Life-Study of Ephesiansby Witness Lee
Printed Copy: Available Online from Living Stream Ministry
Printed Copy: Available Online from Living Stream Ministry
In 3:19 the Apostle Paul says, “That you may be filled unto all the fullness of God.” When Christ makes His home in our hearts and when we are strong to apprehend with all the saints the dimensions of Christ and to know by experience His knowledge-surpassing love, we shall be filled unto all the fullness of God. All this fullness dwells in Christ (Col. 1:19; 2:9). Through His indwelling, Christ continually imparts the very element of God into our being. We can be filled with God to such a measure and can attain such a standard, even unto all the fullness of God. In this way we fulfill God’s intention that the church should be the expression of God.
When the riches of God are in God Himself, they are His riches. But when the riches of God. are expressed, they become His fullness (John 1:16). When we speak of the fullness of God, we imply that the riches of all that God is have become His expression.
When we get into the depths of 3:19, we see that the fullness of God is the church. Chapter three of Ephesians is not concerned with the organization of the church nor with the formation of the church, but with the constitution of the church. The church is neither organized nor formed; it is metabolically constituted in us through our experience and enjoyment of the riches of Christ. In order for the church to be constituted in a practical way, we need to be strengthened into our inner man. Then Christ must make His home in our hearts; He must occupy all the parts of our inner being and saturate them with His riches. Then we need to be rooted and grounded in love, rooted for growth and grounded for building. Following this, we must grasp the dimensions of Christ. This is to experience Christ in His universal dimensions both horizontally and vertically. Along with this, we come to know in our experience the knowledge-surpassing love of Christ. As a result of all these experiences, we are eventually filled unto all the fullness of God. Therefore, being filled unto the fullness of God is the outcome, the result, of all the deeper, higher, and richer experiences of Christ described in Ephesians 3.
The highest definition of the church is that the church is the fullness of God. Some may be troubled at such a statement and may wonder how this claim can be substantiated. In verse 21 Paul says, “To Him be the glory in the church and in Christ Jesus.” According to the context, the church in verse 21 is the very fullness of God in verse 19. When in our experience we are filled unto all the fullness of God, the church comes into being in a practical way. It is at such a time that Paul says, “To Him be the glory in the church.” This glory is the expression of God. Hence, in the fullness of God there is the expression of God. Therefore, the fullness of God is the church as God’s expression.
Some translations of verse 19 say, “filled with all the fullness of God.” According to this rendering, the fullness of God would have to be the element, the essence, with which we are filled. But this is a mistaken understanding of this verse. Here Paul is saying that we shall be filled unto all the fullness of God, that is, we shall be filled to be the expression of God.

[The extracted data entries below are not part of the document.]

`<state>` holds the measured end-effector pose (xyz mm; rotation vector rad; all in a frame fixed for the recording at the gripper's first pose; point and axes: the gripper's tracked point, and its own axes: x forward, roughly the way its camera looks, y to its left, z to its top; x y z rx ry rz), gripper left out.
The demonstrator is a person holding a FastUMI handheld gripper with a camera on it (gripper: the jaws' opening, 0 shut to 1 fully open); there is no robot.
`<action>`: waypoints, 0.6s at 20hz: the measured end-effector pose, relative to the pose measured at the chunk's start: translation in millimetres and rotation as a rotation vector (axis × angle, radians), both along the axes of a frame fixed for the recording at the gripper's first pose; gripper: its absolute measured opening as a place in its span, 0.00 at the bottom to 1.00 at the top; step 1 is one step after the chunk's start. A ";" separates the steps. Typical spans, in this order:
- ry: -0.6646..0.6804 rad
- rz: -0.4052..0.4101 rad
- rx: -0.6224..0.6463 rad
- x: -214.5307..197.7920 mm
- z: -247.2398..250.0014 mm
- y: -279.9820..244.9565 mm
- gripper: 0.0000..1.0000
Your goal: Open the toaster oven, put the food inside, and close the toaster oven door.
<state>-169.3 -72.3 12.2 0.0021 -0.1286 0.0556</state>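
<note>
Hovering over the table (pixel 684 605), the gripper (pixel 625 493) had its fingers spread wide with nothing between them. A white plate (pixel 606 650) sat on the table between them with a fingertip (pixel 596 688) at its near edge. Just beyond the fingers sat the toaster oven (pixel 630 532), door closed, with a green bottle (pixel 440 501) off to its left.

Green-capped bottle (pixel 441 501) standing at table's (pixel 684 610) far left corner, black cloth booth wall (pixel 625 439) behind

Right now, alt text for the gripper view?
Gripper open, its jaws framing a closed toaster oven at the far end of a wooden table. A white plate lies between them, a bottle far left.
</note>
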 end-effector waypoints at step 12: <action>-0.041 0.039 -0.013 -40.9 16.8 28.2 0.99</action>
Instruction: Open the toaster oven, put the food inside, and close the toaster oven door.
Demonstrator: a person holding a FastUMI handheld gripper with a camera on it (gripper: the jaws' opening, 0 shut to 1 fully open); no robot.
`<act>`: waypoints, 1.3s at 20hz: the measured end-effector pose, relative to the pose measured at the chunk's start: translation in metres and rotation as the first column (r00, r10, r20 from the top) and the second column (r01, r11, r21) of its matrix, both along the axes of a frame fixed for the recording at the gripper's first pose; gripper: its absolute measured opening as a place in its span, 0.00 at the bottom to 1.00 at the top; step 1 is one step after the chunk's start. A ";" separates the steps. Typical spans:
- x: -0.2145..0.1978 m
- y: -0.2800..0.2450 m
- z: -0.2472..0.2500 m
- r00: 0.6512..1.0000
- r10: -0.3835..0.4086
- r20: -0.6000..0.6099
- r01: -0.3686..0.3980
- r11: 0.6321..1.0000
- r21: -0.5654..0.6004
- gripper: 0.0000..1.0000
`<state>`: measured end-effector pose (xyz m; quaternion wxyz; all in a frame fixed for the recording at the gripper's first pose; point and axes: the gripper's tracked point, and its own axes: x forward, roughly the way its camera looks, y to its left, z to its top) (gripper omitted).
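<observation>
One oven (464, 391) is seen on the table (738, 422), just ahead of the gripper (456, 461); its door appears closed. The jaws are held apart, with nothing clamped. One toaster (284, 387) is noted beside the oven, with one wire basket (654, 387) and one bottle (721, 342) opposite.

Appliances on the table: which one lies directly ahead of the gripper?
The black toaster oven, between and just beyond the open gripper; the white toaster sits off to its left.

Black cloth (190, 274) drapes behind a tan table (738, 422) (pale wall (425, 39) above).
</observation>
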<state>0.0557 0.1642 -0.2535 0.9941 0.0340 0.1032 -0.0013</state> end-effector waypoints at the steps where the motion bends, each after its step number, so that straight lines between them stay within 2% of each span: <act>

When I first began to speak on the difference between the riches of Christ and the fullness of Christ, some tried to argue with me by quoting John 1:16, “For of His fullness we all received, and grace upon grace.” They said, “John 1:16 declares that of His fullness we have all received. Isn’t this fullness the riches of Christ? How then can you make a distinction between the riches of Christ and the fullness of Christ?” When Christ was on earth with His disciples, would you say that the riches of God were there with Him or that the fullness of God was there with Him? If the riches had been with Him but the fullness had not, something would have been lacking; there would have been no completion. For example, suppose a glass jar contains just a few pieces of delicious candies. The jar contains some riches of the candies but not the fullness. However, after the jar is filled with the candies, it will have not only the riches but also the fullness. If the jar remains only partly filled, there will not be in the jar the expression of the candies. Because the fullness is the expression, without the fullness there can be no expression. Only when the candies fill the jar to the brim will there be the fullness as the expression of the riches.
When the Lord Jesus came, He no doubt brought all the riches of God with Him. However, with Him there were not only the riches of God, but there was also the fullness of God. This is the reason John 1:16 says that we all have received of His fullness; it does not say that we have received of His riches. If you take a piece of candy from a jar filled with candies, you will be receiving candy, not from the riches of the jar, but from its fullness.
The fullness is the completion of the riches. In Greek the word for “fullness” means completion. Hence, it is correct to render this Greek word as “completeness.” The Greek word translated “of” in John 1:16 means “out from” or “out of.” Thus, out of the fullness of Christ, the completeness of all the riches of God, we have all received.
Before retiring at night, I often enjoy a glass of protein drink, preferably a glass filled to the brim. As I drink from such a full glass, I partake of the fullness of the protein drink in the glass. When Christ came, He did not come only partially filled with the riches of God. On the contrary, He was filled to the brim. Hence, the fullness, the completeness of what God is, was present with Him. This fullness, this completeness, is the expression of God. The Lord Jesus was like the glass, and the riches of God with which He was filled unto all the fullness of God were like the protein drink. The disciples received not merely of the riches of God, but of His fullness.